Your example makes as much sense as declaring that since there are books that talk about winter and summer, there shouldn’t be any problem with talking about the Anthropecene.

Izaak Walton
Reply to  Joel O'Bryan
January 30, 2020 7:38 pm

Mark,
it is very simple. The word “anthropocene” has two meanings. There is the proposed
technical definition for a period of geological time which as David has repeatedly pointed
out is nonsense. Then there is a second less technical and more popular use for the time
period since about 1950 when humans have started to have a significant and measurable impact on the planet. The vast majority of people can tell from context which meaning is meant. The word itself has been around since the late 80’s suggesting that it is popular enough to have acquired its own non technical meaning.
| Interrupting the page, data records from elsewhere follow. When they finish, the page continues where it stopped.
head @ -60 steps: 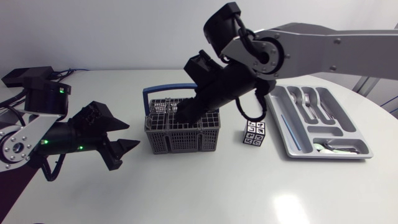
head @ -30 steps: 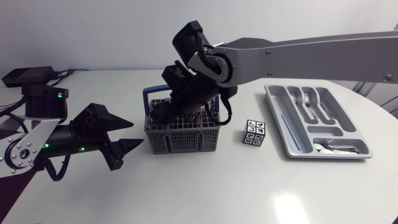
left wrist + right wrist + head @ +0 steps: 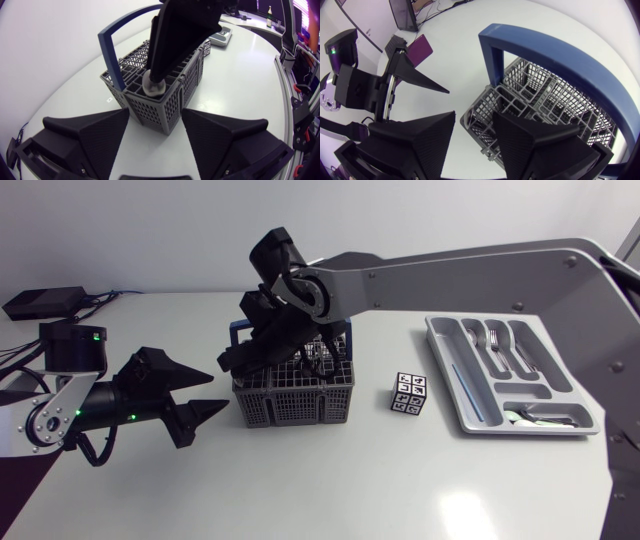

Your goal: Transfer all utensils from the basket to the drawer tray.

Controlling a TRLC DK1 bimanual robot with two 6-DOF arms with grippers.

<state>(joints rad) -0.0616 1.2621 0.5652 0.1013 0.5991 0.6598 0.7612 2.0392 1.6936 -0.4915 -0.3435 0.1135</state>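
Leftward the right gripper [image 3: 238,360] has swung to the left end of the cutlery basket [image 3: 295,402], fingers slightly parted. The left gripper [image 3: 214,392] gapes wide beside it. A marker-patterned cube [image 3: 408,394] stands nearby.

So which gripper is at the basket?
The right gripper, tips down over the basket; the left gripper is beside the basket, apart from it.

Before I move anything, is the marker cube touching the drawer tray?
Apart. The head view shows a strip of bare table between the marker cube and the drawer tray's near rim.
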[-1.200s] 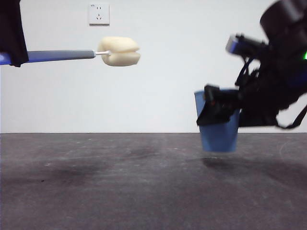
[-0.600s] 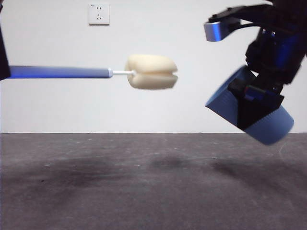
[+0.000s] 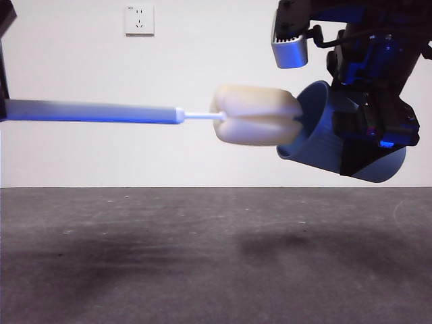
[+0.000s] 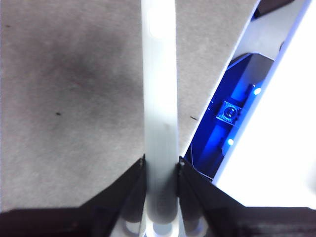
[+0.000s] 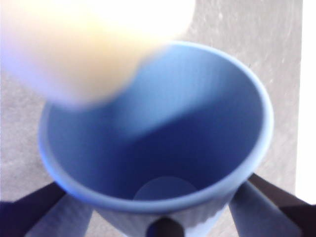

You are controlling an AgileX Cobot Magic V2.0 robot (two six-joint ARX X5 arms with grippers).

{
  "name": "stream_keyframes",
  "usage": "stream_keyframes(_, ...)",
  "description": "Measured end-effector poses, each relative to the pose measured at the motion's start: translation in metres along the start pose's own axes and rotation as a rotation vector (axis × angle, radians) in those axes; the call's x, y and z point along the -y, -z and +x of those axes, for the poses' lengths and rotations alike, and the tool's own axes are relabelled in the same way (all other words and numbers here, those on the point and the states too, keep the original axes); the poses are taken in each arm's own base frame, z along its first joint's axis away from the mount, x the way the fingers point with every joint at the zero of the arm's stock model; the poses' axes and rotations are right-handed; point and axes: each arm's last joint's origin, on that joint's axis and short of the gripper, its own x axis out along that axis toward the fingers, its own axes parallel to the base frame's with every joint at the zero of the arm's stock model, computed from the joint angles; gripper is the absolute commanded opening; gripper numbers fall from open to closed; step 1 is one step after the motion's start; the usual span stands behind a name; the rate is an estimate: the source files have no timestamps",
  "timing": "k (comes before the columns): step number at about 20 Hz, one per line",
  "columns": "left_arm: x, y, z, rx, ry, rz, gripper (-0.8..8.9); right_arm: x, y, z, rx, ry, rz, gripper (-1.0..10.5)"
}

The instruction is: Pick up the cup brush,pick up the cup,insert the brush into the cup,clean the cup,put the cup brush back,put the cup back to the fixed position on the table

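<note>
Left gripper fingers pinching the cup brush, sponge at the tilted cup clamped by right gripper fingers.

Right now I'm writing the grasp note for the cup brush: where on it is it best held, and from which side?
Best at the far end of the flat grey handle of the cup brush, opposite the sponge, coming from that end with jaws on the handle's two long edges. The left gripper holds it so, keeping the sponge head clear to enter the cup tilted toward it in the right gripper.

cup brush reached cup mouth (cup tilted).
</note>
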Motion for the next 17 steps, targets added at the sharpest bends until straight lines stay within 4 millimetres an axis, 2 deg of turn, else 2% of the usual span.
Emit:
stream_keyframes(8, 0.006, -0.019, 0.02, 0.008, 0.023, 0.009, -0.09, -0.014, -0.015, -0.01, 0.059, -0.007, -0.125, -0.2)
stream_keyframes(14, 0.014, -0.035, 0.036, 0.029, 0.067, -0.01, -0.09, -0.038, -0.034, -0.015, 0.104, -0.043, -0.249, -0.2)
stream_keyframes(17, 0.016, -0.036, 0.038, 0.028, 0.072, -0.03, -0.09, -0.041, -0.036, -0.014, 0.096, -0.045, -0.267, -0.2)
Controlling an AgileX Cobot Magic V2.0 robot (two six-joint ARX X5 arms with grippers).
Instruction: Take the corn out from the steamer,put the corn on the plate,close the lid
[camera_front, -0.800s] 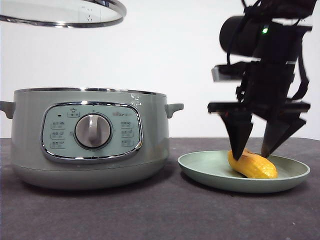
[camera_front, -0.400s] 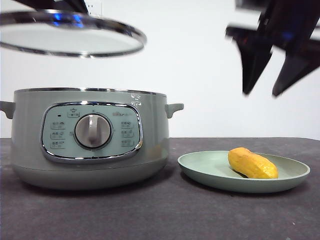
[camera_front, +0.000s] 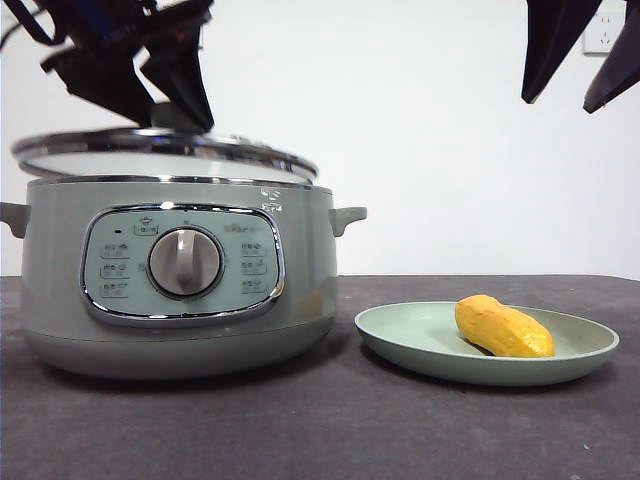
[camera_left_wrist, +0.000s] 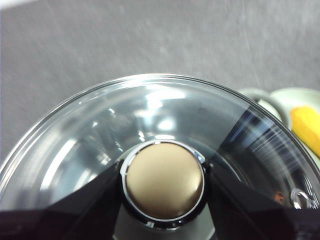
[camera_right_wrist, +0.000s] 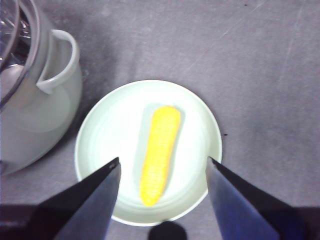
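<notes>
The corn lies on the pale green plate to the right of the steamer. My left gripper is shut on the knob of the glass lid. It holds the lid slightly tilted, right at the steamer's rim. High above the plate, my right gripper stands open with nothing in it. The right wrist view looks straight down on the corn and the plate, between the right gripper's spread jaws.
The steamer's side handle points toward the plate, with a narrow gap between pot and plate. Dark grey tabletop lies in front of both. A white wall stands behind.
The lid has come down from high above to the steamer's rim. My right gripper let go of the corn and rose well clear of the plate.
</notes>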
For example there is even a song by Nick Cave and the Bad Seeds entitled “Anthrocene”.

JonasM
Reply to  Izaak Walton
January 30, 2020 1:24 pm

If the word has no scientific meaning, yet is structured to sound like it does to potentially fool the reader, then I would call it Propaganda.

Gary Pearse
January 30, 2020 11:57 am

The only feature with the magnitude, demarcation and distribution for a new geologic time division that could be argued for the Anthrocene might be based on the “Great Global Greening ^тм” caused by CO2 enrichment in the atmosphere. Indeed it is the only palpable sign of (partially) human caused climate change thus far.

One would have to wait a much bigger stretch of time, though, to perhaps see accumulations of rich botanical fossil layers identifying
the Great Greening as its provenance.

Of course this enormous direct CC evidence is pretty much ignored by climateers because it unequivocally marks the event (and its related bumper harvests, surging extension of wildlife habitat, etc. ) as many orders of magnitude positive benefit greater than any perceived negative. The CO2 increase with so far little warming is a giant benefit courtesy of fossil fuel use. Perhaps Exxon etc., should countersue for its unrewarded contribution to prosperity and wellbeing of mankind and the biosphere.

Coeur de Lion
January 30, 2020 12:10 pm

It’s typical of the ignorance of the Left to adopt a terminology which devolves authority onto a silly political idea.

Clyde Spencer
January 30, 2020 2:17 pm
Jim
January 31, 2020 3:05 am

Can science save humanity? Absolutely not. I have no idea when humanity will be wiped out, but it will be wiped out. Asteroids, global freezing, loss of atmosphere, excessive radiation Earth on fire, exploding sun, exploding moon or some other natural phenomena. Then we have man’s desire to kill off humanity with massive wars, biological weapons and nuclear weapons. And forget about mankind getting on a spaceship and going somewhere, it isn’t going happen.